Si discute ancora della richiesta della pm Letizia Ruggeri che ha voluto la condanna ad ergastolo per Massimo Bossetti per l’omicidio di Yara Gambirasio. L’evento non ha disatteso le aspettative, nemmeno quelle dell’imputato che al contrario di quanto è accaduto in precedenza si è dimostrato piuttosto impassibile durante l’udienza. La sorella Laura invece, riporta l’Eco di Bergamo, non ha voluto rispondere a nessuna delle domande dei giornalisti, preferendo il silenzio. A parlare sono stati invece i difensori di Bossetti, gli avvocati Paolo Camporini e Claudio Salvagi che hanno sottolineato l’inefficienza non solo delle prove a carico, primo fra tutti il DNA, ma anche dello stesso processo. “Questo è un processo pieno di vuoto“, riferisce l’avvocato Camporini, “abbiamo sentito parlare per mezz’ora solo delle bugie. Non si è parlato del delitto, del movente, della dinamica“. Secondo il difensore la pena richiesta dal pm sarebbe inoltre anticostituzionale e ha sottolineato più volte che l’accusa non ha in alcun modo spiegato come avvenne esattamente il delitto. Secondo il magistrato invece basterebbero gli atteggiamenti avuti da Massimo Bossetti lungo tutto il procedimento a dimostrare “l’incapacità di controllarsi”. Per spiegarlo meglio, il magistrato ha fatto un altro collegamento, ovvero l’omicidio perpetrato da Roberto Paribello nel 2002 ai danni di Paola Mostosi. In quel caso l’uomo tramortì la vittima e la caricò sul camion, uccidendola solo dopo aver affrontato un giorno di lavoro. Il pm crede che la dinamica del delitto di Yara Gambirasio sia impossibile da definire proprio per questo motivo, perché il suo assassino potrebbe averla convinta a salire sul famoso furgone oppure averla stordita ed in seguito caricata sul mezzo.

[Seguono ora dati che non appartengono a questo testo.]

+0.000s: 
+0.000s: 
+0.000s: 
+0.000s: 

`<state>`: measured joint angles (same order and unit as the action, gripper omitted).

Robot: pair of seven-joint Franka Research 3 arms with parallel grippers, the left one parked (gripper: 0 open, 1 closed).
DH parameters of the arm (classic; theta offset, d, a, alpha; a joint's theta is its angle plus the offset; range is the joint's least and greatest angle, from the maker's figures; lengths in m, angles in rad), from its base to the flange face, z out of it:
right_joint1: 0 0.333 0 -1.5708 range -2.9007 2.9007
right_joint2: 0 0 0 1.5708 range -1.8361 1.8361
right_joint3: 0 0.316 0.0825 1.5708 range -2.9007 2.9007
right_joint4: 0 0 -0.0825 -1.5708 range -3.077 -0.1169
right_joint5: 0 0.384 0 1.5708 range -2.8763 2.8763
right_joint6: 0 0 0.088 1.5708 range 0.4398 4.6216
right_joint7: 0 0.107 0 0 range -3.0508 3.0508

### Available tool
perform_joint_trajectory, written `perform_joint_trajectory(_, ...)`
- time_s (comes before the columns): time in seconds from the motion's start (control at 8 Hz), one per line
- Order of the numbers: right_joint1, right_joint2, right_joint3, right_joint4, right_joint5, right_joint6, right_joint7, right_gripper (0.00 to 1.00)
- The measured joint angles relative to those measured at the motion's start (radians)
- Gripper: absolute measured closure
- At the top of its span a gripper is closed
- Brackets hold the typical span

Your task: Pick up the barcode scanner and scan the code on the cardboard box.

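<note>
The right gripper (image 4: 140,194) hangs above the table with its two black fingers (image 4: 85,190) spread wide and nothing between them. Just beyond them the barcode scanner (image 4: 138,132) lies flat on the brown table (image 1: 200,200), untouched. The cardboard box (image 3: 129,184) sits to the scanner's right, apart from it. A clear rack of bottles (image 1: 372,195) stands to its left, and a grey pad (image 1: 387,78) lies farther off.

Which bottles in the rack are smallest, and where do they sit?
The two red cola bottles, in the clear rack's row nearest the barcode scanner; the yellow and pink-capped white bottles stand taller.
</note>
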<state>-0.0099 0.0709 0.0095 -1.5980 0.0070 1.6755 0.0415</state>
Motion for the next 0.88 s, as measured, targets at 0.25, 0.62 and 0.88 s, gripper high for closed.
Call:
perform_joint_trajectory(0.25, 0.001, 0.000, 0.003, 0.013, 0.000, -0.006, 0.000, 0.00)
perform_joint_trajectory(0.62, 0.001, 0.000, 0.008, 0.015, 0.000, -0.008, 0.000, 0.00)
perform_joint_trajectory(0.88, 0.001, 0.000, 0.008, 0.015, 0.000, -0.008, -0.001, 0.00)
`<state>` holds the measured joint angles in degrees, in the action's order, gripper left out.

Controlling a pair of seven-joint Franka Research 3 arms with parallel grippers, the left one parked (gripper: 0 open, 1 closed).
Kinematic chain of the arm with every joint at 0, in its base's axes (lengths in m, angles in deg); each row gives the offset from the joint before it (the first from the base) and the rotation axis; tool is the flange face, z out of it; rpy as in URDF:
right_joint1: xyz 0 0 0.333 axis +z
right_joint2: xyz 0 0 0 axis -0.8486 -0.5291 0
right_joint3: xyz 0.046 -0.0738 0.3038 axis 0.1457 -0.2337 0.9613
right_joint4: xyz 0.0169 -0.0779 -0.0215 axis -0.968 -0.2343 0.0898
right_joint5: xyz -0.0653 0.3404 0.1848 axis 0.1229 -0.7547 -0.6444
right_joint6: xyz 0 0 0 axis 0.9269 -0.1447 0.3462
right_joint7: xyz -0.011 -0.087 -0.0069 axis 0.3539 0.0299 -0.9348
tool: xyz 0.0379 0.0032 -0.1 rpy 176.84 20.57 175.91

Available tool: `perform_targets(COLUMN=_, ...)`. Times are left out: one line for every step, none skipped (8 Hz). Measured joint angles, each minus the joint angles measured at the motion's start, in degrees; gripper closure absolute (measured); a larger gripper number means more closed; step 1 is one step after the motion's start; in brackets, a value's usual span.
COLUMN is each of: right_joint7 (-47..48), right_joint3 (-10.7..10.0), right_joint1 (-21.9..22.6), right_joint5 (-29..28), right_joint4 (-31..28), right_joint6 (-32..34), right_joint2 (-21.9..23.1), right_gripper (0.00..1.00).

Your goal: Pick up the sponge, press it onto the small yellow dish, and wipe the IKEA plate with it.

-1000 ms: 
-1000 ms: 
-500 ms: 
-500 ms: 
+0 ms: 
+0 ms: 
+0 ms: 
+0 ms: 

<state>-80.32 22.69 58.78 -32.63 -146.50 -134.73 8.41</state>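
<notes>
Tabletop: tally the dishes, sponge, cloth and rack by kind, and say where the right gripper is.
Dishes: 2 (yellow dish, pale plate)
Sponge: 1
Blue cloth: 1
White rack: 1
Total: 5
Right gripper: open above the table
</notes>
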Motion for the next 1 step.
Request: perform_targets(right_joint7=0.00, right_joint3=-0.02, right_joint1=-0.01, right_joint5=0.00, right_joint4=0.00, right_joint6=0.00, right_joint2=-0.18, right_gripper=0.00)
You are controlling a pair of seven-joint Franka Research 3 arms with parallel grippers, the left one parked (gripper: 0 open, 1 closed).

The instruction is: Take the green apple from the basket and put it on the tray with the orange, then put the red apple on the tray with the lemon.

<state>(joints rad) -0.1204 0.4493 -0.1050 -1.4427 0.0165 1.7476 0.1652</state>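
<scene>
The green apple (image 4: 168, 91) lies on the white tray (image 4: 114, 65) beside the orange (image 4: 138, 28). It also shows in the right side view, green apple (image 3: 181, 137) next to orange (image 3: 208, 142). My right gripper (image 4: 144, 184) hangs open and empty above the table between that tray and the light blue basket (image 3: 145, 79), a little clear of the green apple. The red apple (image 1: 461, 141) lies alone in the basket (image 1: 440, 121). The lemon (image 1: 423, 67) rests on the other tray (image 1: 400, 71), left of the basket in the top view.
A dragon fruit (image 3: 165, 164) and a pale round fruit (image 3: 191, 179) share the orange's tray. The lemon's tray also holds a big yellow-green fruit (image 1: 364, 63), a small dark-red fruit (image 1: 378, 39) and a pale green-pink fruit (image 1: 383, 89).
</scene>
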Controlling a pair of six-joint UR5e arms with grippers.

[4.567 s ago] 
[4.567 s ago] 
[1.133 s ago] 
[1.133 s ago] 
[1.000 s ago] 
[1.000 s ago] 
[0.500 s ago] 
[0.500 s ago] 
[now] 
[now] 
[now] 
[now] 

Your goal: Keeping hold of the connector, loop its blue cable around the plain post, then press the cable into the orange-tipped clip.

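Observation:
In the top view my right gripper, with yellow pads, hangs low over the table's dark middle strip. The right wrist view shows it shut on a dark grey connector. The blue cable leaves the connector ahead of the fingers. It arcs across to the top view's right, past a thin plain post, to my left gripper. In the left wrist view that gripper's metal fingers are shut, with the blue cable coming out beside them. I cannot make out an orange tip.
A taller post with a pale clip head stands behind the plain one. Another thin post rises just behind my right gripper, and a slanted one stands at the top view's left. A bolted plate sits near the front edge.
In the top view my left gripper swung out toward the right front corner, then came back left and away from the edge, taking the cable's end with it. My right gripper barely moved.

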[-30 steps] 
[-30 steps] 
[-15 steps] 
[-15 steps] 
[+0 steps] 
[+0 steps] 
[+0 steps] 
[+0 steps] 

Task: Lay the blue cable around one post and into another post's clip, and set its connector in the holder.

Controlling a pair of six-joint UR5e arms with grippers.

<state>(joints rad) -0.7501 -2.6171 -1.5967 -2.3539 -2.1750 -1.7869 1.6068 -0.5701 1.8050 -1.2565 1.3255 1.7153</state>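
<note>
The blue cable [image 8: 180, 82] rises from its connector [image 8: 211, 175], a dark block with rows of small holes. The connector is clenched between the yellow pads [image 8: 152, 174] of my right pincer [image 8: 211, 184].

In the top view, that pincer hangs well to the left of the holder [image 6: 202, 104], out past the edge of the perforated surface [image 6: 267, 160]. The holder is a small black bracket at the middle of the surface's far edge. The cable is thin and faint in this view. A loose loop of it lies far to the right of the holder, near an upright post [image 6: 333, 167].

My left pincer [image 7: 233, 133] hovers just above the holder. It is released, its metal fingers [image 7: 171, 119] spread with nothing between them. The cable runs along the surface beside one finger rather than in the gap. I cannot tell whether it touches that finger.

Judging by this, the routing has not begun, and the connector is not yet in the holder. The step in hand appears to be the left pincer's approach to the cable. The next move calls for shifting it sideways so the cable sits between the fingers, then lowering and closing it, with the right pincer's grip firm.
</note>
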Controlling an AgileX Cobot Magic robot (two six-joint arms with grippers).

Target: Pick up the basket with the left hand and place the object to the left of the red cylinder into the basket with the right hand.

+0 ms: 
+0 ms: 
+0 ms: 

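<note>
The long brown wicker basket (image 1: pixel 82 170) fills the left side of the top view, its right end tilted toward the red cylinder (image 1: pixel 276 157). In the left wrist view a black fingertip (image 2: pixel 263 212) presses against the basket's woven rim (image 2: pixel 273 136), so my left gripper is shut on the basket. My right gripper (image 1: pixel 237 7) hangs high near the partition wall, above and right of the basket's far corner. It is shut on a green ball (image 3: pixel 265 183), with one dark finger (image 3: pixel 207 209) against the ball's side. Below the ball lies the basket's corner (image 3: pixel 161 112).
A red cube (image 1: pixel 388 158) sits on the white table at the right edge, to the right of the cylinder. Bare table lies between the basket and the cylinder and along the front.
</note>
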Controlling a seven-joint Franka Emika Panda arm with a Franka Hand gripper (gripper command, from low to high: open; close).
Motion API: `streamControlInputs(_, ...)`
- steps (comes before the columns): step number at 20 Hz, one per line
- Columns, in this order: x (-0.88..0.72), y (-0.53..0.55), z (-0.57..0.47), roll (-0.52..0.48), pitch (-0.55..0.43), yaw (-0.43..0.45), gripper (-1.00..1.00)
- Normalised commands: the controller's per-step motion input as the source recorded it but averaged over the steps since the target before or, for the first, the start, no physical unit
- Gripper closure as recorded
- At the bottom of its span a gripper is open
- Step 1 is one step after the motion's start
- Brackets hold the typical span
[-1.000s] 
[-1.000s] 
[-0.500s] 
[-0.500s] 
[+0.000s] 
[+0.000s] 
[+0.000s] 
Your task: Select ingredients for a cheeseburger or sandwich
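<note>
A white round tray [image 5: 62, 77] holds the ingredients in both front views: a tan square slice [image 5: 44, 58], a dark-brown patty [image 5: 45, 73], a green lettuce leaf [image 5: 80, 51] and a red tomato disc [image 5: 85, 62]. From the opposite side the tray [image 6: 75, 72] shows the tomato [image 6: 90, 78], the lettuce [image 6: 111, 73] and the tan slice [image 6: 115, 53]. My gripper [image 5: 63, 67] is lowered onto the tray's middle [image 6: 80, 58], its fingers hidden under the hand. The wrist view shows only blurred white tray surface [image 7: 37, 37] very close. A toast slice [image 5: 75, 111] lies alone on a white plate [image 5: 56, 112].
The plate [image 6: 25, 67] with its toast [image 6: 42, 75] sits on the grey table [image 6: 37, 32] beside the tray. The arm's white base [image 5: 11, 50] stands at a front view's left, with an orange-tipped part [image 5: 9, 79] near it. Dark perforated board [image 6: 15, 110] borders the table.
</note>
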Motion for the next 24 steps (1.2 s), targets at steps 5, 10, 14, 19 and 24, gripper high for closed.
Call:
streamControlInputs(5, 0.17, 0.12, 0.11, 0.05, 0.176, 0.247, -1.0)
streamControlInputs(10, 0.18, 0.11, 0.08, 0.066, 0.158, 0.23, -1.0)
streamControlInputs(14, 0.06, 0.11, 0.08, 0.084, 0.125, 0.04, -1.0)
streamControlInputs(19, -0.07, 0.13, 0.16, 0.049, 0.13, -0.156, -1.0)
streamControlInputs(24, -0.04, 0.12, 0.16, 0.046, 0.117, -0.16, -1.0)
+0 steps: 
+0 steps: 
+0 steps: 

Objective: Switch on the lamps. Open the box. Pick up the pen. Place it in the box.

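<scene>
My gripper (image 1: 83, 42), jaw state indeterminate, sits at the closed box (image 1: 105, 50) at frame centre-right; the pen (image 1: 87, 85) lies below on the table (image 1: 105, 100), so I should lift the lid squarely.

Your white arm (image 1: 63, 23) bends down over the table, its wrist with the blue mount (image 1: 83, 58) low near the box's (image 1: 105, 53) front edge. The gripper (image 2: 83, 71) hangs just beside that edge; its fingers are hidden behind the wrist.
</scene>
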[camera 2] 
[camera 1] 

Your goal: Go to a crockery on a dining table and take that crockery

L’atteggiamento poco collaborativo di Massimo Bossetti sarebbe quindi una prova per il pm della sua colpevolezza, senza considerare il fatto che fosse abituato a raccontare menzogne. Nel suo ambiente infatti era conosciuto come “il favola” ed ai colleghi aveva raccontato in passato di aver avuto un cancro. Tutto questo rende ogni sua dichiarazione, secondo l’accusa, del tutto inattendibile. A ciò si aggiunge anche il tentativo iniziale di Bossetti di scaricare ogni responsabilità sull’ex collega Massimo Maggioni. Questo è il motivo che ha spinto l’accusa a chiedere anche una condanna per calunnia, evidenziando che fu proprio Bossetti, all’epoca, a richiedere di poter dare spiegazioni sul perché il proprio DNA fosse stato rilevato sulla vittima. Un tentativo di depistaggio che per il pm è valso come una confessione, soprattutto per le motivazioni che aveva dato per giustificare la colpevolezza di Maggioni. “Guardava le ragazzine scendere dall’autobus vicino al cantiere“, aveva riferito ed in più l’ex collega era anche geloso di lui, perché aveva una bella famiglia. Ora si attende solo la sentenza definitiva che avverrà forse per la metà di giugno. Oggi saranno invece le parti civili ad intervenire in tribunale, mentre fra una settimana sarà il turno della difesa.